Mme Danièle Obono alerte Mme la ministre, auprès du ministre d'État, ministre de la transition écologique et solidaire, chargée des transports, sur les conséquences environnementales, sociales, territoriales et démocratiques du projet de liaison Charles de Gaulle-Express entre la gare de l'est à Paris et l'aéroport Paris-Charles de Gaulle.

Réponse en séance, et publiée le 19 décembre 2018

LIAISON « CHARLES-DE-GAULLE EXPRESS »
Mme la présidente. La parole est à Mme Danièle Obono, pour exposer sa question, n°  464, relative à la liaison « Charles-de-Gaulle Express ».

Mme Danièle Obono. Ma question s’adresse à Mme la ministre des transports.

Depuis son lancement, le projet de liaison directe entre Paris et l'aéroport de Roissy-Charles-de-Gaulle nommé « Charles-de-Gaulle Express » rencontre, à raison, de fortes oppositions parmi lesquelles celles de nombreux citoyens et citoyennes, d'élus franciliens et franciliennes, dont la maire de Paris, et même du syndicat des transports Île-de-France mobilités. C'est en effet un projet absurde à plusieurs titres.

L'absurdité est d'abord écologique. Pour mettre en place le CDG Express, il va falloir construire de nouveaux rails entre Mitry-Mory et l'aéroport ; on rognera pour cela sur des terres agricoles. On nous dit que le CDG Express diminuera de 40 % l'utilisation de la voiture pour les trajets entre la capitale et l'aéroport, mais il assoit son financement sur une prévision du doublement du trafic aérien, qui est le plus polluant. C'est donc un non-sens qui va abîmer la biodiversité locale et contaminer d'autant plus l'air de la région parisienne.

C'est ensuite une absurdité sociale et territoriale. La liaison entre Paris et Roissy est aujourd'hui assurée par le RER B : 30 minutes de trajet pour un peu plus de 10 euros. Le CDG Express se destine exclusivement à la clientèle aéroportuaire, au coût de 24 euros pour 20 minutes de trajet. Le RER B dessert de nombreuses gares ; il est aujourd'hui bondé, tant les gens ont besoin de l'emprunter. Le CDG Express, lui, ne s'arrêtera pas dans ces gares, mais il empruntera des voies du RER B, saturant encore plus ce dernier. C'est donc un projet pour les riches, sans aucune plus-value économique pour les territoires qu'il traverse. Île-de-France Mobilités a d'ailleurs demandé l'arrêt du projet tant que toutes les garanties concernant les conséquences sur le RER B n'auront pas été données.

C'est évidemment une absurdité financière. Le coût du CDG Express a été relevé régulièrement, de 700 millions au début à plus de 2 milliards aujourd'hui. Il n'offre pourtant aucune garantie de rentabilité financière. L'État va prêter 1,7 milliard d'euros.
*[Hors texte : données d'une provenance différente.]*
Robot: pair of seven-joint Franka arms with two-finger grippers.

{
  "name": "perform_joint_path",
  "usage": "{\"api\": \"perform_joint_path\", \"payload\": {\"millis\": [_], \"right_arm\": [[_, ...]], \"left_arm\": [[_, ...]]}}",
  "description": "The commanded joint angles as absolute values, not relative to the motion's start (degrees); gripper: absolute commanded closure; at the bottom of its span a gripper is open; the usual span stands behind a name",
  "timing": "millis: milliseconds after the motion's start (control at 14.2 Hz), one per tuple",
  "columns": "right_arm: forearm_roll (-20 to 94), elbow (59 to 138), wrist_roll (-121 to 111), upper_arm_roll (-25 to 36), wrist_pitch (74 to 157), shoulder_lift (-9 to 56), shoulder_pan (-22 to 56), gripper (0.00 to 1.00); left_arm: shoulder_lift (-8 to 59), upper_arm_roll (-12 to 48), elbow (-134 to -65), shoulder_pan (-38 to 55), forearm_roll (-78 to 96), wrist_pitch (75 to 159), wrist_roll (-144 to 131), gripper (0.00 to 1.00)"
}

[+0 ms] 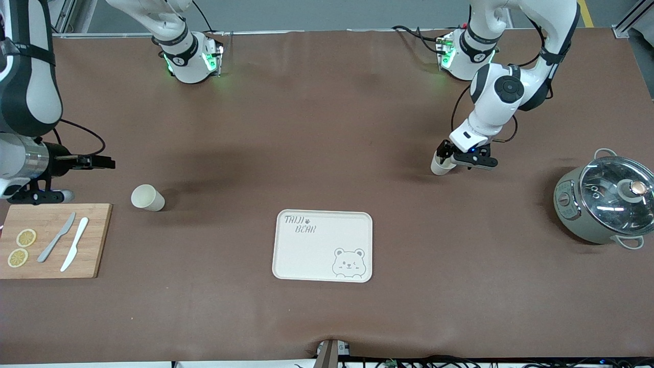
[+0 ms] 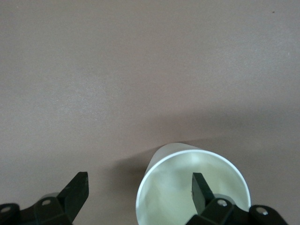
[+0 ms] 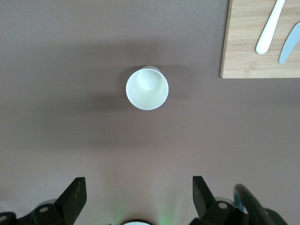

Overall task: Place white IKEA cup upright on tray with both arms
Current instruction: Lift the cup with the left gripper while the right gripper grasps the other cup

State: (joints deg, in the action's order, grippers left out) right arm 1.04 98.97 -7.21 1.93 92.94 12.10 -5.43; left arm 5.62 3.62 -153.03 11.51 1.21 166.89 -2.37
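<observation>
The left claw (image 1: 445, 159) hangs low with fingers spread wide; the right claw (image 3: 136, 199) hovers high, fingers open.

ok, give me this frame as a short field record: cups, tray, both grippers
tray: cream rectangular bear-print tray, nothing on it
cup at left arm's end: white cup, one finger of the left gripper inside its rim, one outside
cup at right arm's end: white cup beside the wooden cutting board, nothing touching it
left gripper: open
right gripper: open, holds nothing

Knives (image 1: 66, 244) on cutting board (image 1: 94, 240)
</observation>
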Motion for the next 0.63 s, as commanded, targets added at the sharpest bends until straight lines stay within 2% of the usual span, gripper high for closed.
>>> {"api": "perform_joint_path", "payload": {"millis": [0, 141, 562], "right_arm": [[1.8, 104.7, -6.6, 1.2, 98.6, 10.6, -6.7, 0.00], [1.8, 109.1, -6.6, 1.2, 104.3, 9.8, -7.0, 0.00], [1.8, 113.4, -6.6, 1.2, 112.6, 10.5, -7.1, 0.00]], "left_arm": [[5.6, 4.0, -153.5, 9.1, 1.9, 167.6, -0.7, 1.00], [5.4, 4.0, -153.5, 9.0, 1.9, 167.3, -0.6, 1.00], [4.7, 4.0, -153.3, 9.1, 1.9, 167.0, 0.0, 1.00]]}}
Le financement de l'ensemble du projet repose en partie sur les recettes tirées du prix des billets. Mais qui peut assurer que les usagers et les usagères de l'aéroport préféreront prendre le CDG Express au RER B, bien moins cher ?
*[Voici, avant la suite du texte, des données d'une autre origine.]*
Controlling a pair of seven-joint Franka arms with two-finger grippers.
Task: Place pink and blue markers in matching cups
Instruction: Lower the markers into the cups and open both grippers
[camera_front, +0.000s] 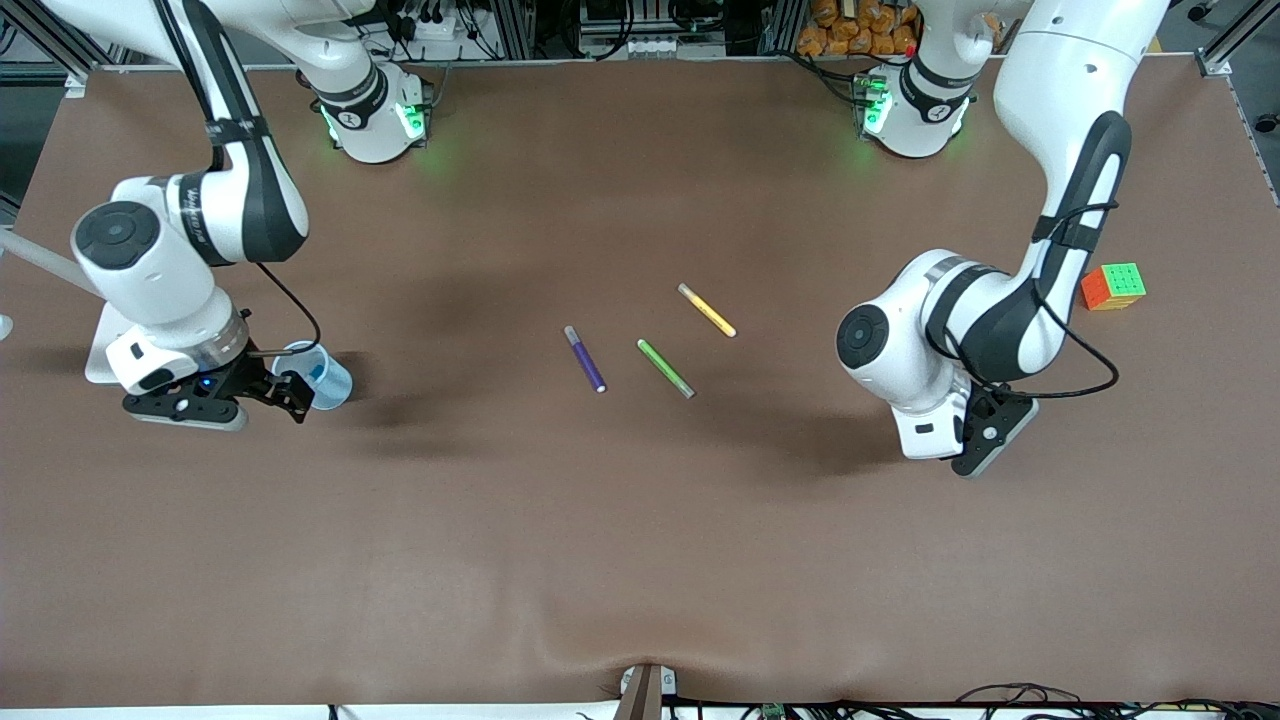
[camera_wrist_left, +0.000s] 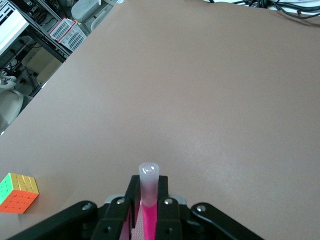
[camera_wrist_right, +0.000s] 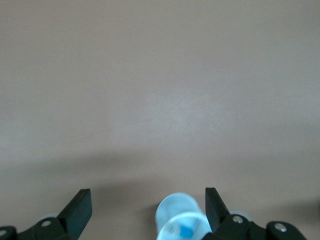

C'est enfin une absurdité démocratique. L'ensemble des informations concernant le montage financier n'ont pas été communiquées au public ; les règles de la concertation semblent ne pas avoir été respectées. Les avis recueillis dans les enquêtes publiques en 2016 étaient très majoritairement négatifs.

Ma question est simple, et relaie celle posée depuis des années par les citoyens réunis au sein du collectif « Non au CDG Express » : comptez-vous vous entêter dans ce grand projet inutile, ou bien mettre enfin un terme à cette absurdité que représente le projet du Charles-de-Gaulle Express ?
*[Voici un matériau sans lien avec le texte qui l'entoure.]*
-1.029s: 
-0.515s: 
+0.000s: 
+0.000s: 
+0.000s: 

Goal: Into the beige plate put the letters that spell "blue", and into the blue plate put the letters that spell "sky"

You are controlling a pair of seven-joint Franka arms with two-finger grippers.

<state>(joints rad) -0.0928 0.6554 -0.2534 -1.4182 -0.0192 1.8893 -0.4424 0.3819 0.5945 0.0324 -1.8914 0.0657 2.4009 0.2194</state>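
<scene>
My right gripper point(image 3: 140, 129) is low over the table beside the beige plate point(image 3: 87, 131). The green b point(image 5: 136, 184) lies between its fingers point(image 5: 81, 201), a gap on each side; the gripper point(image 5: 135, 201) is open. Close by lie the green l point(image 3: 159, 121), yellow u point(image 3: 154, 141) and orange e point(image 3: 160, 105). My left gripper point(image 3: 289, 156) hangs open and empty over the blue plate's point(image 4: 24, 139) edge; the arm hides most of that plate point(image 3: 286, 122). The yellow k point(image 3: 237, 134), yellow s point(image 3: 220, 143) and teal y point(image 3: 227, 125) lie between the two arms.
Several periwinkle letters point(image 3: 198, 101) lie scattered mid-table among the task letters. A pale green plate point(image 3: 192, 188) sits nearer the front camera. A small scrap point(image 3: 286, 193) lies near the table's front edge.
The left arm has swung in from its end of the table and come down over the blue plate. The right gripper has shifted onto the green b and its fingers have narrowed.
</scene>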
Mme la présidente. La parole est à Mme la secrétaire d'État auprès du ministre d'État, ministre de la transition écologique et solidaire.

Mme Emmanuelle Wargon, secrétaire d'État auprès du ministre d'État, ministre de la transition écologique et solidaire. Ne pouvant être présente, Mme la ministre des transports m'a chargée de vous répondre.

Le projet de CDG Express est essentiel pour l'attractivité économique et touristique de la région Île-de-France comme pour le développement de modes de transport plus propres, car il favorisera le report modal de la route vers le rail. L'utilité publique du projet a été confirmée par le Conseil d'État. Par ailleurs, l'enquête publique préalable à l'obtention des autorisations environnementales s'est achevée tout récemment, le 22 novembre dernier. Le ministre de la transition écologique et solidaire a désigné il y a quelques jours l'exploitant pressenti pour le CDG Express, à la suite d'un appel d'offres.

Concernant le calendrier des travaux, Mme Borne rencontrera dans les prochains jours la présidente de région pour en discuter. Le CDG Express ne se fera pas au détriment des lignes de transport du quotidien : c'est vrai tant pour le financement – aucune subvention n'est versée – que pour les travaux. Mme Borne sera très vigilante sur ce point : ces travaux ne devront pas avoir de conséquences pour les conditions de transports du quotidien, notamment sur le RER B.

Je souligne par ailleurs que le projet CDG Express s'est élaboré en coordination avec les autres projets de transport en Île-de-France. Ainsi, 180 millions d’euros sont prévus pour l'amélioration du RER B dans le cadre du dossier CDG Express. Plus généralement, le contrat de plan État-région d'Île-de-France prévoit des investissements de 7,6 milliards d’euros pour la période 2015-2020, dont 1,4 milliard d’euros pour l'État et 1,6 milliard d’euros pour la Société du Grand Paris. Concrètement, sans être exhaustif, il s'agit notamment des schémas directeurs des RER et des Transiliens, du prolongement d'EOLE, du prolongement de la ligne 11, de nouveaux tramways, de nouveaux trams-trains, de bus à haut niveau de service.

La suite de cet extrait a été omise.